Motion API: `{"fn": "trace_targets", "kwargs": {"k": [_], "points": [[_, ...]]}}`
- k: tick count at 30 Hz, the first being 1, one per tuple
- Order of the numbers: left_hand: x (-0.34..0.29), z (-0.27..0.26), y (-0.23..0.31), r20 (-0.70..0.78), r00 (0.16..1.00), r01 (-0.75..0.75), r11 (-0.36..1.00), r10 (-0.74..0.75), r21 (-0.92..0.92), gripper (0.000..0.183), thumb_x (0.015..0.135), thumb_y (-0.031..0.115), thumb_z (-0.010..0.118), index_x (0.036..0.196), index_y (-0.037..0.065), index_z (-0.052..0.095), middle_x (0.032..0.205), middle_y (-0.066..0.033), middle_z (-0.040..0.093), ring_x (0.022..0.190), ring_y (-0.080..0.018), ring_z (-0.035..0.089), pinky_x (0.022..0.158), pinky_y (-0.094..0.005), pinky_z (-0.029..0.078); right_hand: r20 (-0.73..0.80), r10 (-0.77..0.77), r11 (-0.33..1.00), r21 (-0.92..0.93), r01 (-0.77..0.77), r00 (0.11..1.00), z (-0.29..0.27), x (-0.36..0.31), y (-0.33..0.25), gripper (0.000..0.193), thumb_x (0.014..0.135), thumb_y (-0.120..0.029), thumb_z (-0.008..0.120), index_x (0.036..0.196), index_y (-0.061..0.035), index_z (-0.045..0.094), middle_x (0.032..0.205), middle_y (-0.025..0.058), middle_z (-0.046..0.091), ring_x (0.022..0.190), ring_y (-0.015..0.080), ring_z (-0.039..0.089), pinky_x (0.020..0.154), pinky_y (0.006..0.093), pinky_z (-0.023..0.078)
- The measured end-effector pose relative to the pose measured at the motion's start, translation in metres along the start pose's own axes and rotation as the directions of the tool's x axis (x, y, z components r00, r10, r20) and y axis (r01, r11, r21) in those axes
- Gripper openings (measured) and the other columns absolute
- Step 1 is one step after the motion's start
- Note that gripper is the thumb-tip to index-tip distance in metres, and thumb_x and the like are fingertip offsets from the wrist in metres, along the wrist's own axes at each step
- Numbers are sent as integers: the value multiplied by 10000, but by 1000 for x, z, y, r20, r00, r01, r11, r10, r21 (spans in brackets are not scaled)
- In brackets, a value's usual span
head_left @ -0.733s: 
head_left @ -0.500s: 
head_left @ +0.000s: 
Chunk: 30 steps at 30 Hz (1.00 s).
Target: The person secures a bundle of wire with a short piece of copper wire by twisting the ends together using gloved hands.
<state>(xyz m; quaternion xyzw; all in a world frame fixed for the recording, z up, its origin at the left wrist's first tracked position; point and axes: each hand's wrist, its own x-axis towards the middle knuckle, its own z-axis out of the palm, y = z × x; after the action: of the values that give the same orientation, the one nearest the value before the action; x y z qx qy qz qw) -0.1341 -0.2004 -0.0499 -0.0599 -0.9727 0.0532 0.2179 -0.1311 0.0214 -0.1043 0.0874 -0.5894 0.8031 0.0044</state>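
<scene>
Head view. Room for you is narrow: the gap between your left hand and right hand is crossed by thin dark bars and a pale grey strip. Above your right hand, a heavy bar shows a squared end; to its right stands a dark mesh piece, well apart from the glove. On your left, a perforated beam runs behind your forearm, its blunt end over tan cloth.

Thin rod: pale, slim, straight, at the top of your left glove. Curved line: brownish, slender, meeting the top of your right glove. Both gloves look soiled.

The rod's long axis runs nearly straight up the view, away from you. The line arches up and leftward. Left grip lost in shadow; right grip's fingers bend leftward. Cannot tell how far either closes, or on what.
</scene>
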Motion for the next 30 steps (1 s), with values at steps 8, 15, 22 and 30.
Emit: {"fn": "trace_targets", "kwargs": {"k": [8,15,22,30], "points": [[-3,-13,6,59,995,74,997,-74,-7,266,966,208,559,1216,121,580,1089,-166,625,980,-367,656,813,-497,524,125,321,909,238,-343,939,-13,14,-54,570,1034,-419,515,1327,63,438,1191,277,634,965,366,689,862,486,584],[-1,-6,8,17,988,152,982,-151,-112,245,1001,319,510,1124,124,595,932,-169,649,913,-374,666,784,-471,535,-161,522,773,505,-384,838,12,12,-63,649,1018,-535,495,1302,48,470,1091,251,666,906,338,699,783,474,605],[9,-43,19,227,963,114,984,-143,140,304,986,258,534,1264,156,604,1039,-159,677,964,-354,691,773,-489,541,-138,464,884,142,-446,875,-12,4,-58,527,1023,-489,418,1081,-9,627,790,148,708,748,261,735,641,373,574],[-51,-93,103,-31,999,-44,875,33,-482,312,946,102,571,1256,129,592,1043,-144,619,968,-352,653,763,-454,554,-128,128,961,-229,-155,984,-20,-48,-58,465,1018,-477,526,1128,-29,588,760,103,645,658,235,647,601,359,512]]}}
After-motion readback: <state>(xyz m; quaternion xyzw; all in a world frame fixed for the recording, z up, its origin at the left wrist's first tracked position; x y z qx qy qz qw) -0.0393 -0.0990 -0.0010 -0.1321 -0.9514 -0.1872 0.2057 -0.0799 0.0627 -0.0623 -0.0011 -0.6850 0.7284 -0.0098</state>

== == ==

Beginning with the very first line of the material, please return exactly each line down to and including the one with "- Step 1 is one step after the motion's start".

Motion API: `{"fn": "trace_targets", "kwargs": {"k": [_], "points": [[_, ...]]}}`
- k: tick count at 30 Hz, the first being 1, one per tuple
- Order of the numbers: left_hand: x (-0.34..0.29), z (-0.27..0.26), y (-0.23..0.31), r20 (-0.70..0.78), r00 (0.16..1.00), r01 (-0.75..0.75), r11 (-0.36..1.00), r10 (-0.74..0.75), r21 (-0.92..0.92), gripper (0.000..0.183), thumb_x (0.015..0.135), thumb_y (-0.031..0.115), thumb_z (-0.010..0.118), index_x (0.036..0.196), index_y (-0.037..0.065), index_z (-0.052..0.095), middle_x (0.032..0.205), middle_y (-0.066..0.033), middle_z (-0.040..0.093), ring_x (0.022..0.190), ring_y (-0.080..0.018), ring_z (-0.035..0.089), pinky_x (0.022..0.158), pinky_y (-0.094..0.005), pinky_z (-0.029..0.078); right_hand: r20 (-0.73..0.80), r10 (-0.77..0.77), r11 (-0.33..1.00), r21 (-0.92..0.93), r01 (-0.77..0.77), r00 (0.11..1.00), z (-0.29..0.27), x (-0.36..0.31), y (-0.33..0.25), gripper (0.000..0.193), thumb_x (0.014..0.135), thumb_y (-0.120..0.029), thumb_z (-0.008..0.120), index_x (0.036..0.196), index_y (-0.061..0.035), index_z (-0.045..0.094), middle_x (0.032..0.205), middle_y (-0.025..0.058), middle_z (-0.046..0.091), ring_x (0.022..0.190), ring_y (-0.015..0.080), ring_z (-0.039..0.089), pinky_x (0.020..0.154), pinky_y (0.006..0.093), pinky_z (-0.023..0.078)
- The measured end-effector pose relative to the pose measured at the motion's start, translation in metres along the start pose's own axes and rotation as the directions of the tool's x axis (x, y, z components r00, r10, r20) and y axis (r01, r11, r21) in those axes
- Gripper openings (measured) and the other columns absolute
- Step 1 is one step after the motion's start

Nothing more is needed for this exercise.